In the records below, find the line containing "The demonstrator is"; copy exactly that line and all lines after it to the end, and nothing else.
-*-*-
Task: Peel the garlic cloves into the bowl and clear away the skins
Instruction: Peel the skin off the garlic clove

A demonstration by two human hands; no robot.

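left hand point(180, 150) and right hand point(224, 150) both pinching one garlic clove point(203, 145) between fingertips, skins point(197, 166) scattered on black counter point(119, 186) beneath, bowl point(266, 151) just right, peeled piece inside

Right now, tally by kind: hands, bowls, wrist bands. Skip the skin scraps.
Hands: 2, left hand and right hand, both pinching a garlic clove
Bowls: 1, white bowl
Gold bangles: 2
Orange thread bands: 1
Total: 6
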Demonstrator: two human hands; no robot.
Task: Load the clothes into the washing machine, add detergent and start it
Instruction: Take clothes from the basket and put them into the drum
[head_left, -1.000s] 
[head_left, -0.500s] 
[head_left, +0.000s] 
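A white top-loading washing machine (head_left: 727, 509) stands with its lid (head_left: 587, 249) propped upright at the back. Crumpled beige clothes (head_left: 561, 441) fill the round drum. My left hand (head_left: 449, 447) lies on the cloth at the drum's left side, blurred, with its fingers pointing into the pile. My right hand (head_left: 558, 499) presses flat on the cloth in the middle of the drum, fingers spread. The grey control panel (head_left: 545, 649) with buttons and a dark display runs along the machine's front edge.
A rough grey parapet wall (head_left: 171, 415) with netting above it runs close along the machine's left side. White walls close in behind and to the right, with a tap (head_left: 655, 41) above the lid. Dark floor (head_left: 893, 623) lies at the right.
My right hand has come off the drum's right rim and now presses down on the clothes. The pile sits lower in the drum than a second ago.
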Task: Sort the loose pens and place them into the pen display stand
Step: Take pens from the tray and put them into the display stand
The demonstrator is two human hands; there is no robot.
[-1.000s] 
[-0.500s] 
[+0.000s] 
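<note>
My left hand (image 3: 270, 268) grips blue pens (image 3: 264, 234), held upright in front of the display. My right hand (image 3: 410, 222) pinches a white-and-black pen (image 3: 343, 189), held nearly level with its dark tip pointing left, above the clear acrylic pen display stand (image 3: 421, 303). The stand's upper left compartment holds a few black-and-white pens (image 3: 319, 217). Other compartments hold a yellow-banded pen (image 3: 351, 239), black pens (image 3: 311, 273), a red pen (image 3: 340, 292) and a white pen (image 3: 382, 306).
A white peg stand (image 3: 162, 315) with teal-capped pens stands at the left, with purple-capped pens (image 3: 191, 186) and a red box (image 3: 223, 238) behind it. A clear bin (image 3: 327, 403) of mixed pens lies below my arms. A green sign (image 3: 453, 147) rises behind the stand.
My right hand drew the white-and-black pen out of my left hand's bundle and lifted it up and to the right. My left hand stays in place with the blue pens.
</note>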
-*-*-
__Answer to this problem__.
The demonstrator is two human hands; there is no robot.
[-1.000s] 
[-0.500s] 
[+0.000s] 
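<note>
My left hand (image 3: 270, 268) grips blue pens (image 3: 264, 234), held upright in front of the display. My right hand (image 3: 410, 222) pinches a white-and-black pen (image 3: 343, 189), held nearly level with its dark tip pointing left, above the clear acrylic pen display stand (image 3: 421, 303). The stand's upper left compartment holds a few black-and-white pens (image 3: 319, 217). Other compartments hold a yellow-banded pen (image 3: 351, 239), black pens (image 3: 311, 273), a red pen (image 3: 340, 292) and a white pen (image 3: 382, 306).
A white peg stand (image 3: 162, 315) with teal-capped pens stands at the left, with purple-capped pens (image 3: 191, 186) and a red box (image 3: 223, 238) behind it. A clear bin (image 3: 327, 403) of mixed pens lies below my arms. A green sign (image 3: 453, 147) rises behind the stand.
My right hand drew the white-and-black pen out of my left hand's bundle and lifted it up and to the right. My left hand stays in place with the blue pens.
</note>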

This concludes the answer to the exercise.